Download Sovereign People Or Crown Subjects? Book in PDF, ePub and Kindle


Leviathan

Leviathan
Author: Thomas Hobbes
Publisher: Courier Corporation
Total Pages: 418
Release: 2012-10-03
Genre: Philosophy
ISBN: 048612214X

Download Leviathan Book in PDF, ePub and Kindle

Written during a moment in English history when the political and social structures were in flux and open to interpretation, Leviathan played an essential role in the development of the modern world.

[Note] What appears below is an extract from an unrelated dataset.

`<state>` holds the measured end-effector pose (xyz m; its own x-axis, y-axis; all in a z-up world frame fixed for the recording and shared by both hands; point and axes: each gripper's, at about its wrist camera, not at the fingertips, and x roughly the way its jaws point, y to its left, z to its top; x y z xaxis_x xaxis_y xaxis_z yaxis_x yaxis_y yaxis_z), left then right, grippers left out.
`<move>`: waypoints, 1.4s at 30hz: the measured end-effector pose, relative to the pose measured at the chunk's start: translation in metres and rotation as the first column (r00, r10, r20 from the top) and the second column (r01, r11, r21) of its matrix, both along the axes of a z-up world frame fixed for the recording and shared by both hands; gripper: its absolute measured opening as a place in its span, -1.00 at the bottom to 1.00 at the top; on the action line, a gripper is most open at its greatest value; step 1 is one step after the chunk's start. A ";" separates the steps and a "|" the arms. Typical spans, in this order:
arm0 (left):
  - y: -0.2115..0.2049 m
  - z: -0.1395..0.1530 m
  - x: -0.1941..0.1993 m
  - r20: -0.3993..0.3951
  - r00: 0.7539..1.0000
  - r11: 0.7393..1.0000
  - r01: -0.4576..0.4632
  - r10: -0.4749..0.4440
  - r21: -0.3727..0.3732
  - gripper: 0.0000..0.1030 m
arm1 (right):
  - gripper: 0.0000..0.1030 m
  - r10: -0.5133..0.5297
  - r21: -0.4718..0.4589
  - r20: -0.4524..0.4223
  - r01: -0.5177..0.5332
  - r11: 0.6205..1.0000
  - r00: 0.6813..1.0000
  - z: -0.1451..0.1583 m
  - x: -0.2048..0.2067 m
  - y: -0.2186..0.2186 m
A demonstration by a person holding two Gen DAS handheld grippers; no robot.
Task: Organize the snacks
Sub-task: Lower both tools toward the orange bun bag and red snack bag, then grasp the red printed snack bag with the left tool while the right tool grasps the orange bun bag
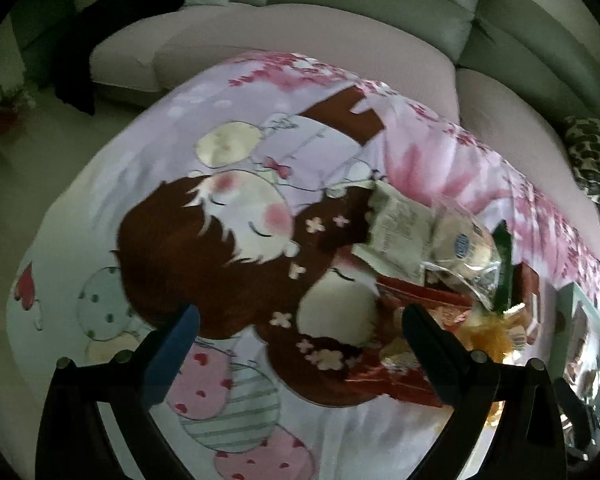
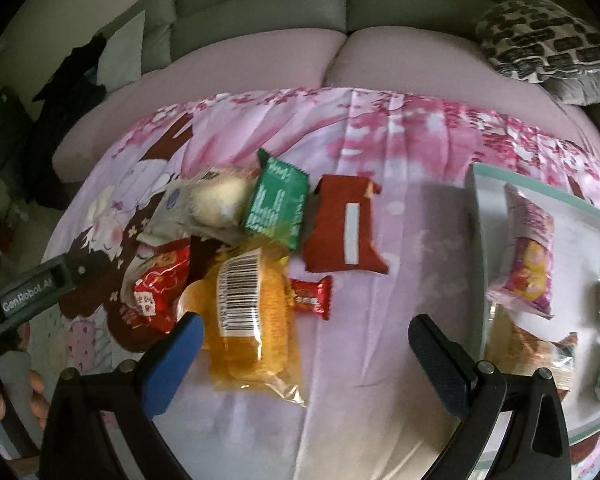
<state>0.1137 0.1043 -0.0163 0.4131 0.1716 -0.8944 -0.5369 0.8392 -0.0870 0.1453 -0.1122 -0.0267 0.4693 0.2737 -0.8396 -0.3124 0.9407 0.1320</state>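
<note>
I hold both tools over a worktop [image 2: 380, 360] covered with a pink cartoon cloth [image 1: 220, 240]. My right gripper [image 2: 306, 364] has its jaws wide apart with nothing in them. My left gripper [image 1: 300, 354] is the same, jaws apart and empty.

The loose snacks sit in a heap ahead of my right jaws and to their left. I think they lie there because they are not sorted yet. The yellow cake pack [image 2: 252, 320] lies closest, touching the inner side of my left jaw. It has a barcode on it, but the numbers are too blurry to read. Just past it is a small red candy [image 2: 312, 298]. Farther ahead are a green packet [image 2: 278, 204], a dark red packet [image 2: 346, 228] and a clear bun bag [image 2: 216, 204].

To the right of my right jaw is a pale green tray [image 2: 478, 240]. A pink snack bag [image 2: 530, 256] already lies in it, so I guess the tray is where the snacks go.

My left tool shows at the left edge, and its side reads "GenRobot".
</note>
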 end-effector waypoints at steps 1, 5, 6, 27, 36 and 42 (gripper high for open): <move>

The Beast and the Sovereign, Volume I

The Beast and the Sovereign, Volume I
Author: Jacques Derrida
Publisher: University of Chicago Press
Total Pages: 369
Release: 2010-12-15
Genre: Philosophy
ISBN: 0226144399

Download The Beast and the Sovereign, Volume I Book in PDF, ePub and Kindle

When he died in 2004, Jacques Derrida left behind a vast legacy of unpublished material, much of it in the form of written lectures. With The Beast and the Sovereign, Volume 1, the University of Chicago Press inaugurates an ambitious series, edited by Geoffrey Bennington and Peggy Kamuf, translating these important works into English. The Beast and the Sovereign, Volume 1 launches the series with Derrida’s exploration of the persistent association of bestiality or animality with sovereignty. In this seminar from 2001–2002, Derrida continues his deconstruction of the traditional determinations of the human. The beast and the sovereign are connected, he contends, because neither animals nor kings are subject to the law—the sovereign stands above it, while the beast falls outside the law from below. He then traces this association through an astonishing array of texts, including La Fontaine’s fable “The Wolf and the Lamb,” Hobbes’s biblical sea monster in Leviathan, D. H. Lawrence’s poem “Snake,” Machiavelli’s Prince with its elaborate comparison of princes and foxes, a historical account of Louis XIV attending an elephant autopsy, and Rousseau’s evocation of werewolves in The Social Contract. Deleuze, Lacan, and Agamben also come into critical play as Derrida focuses in on questions of force, right, justice, and philosophical interpretations of the limits between man and animal.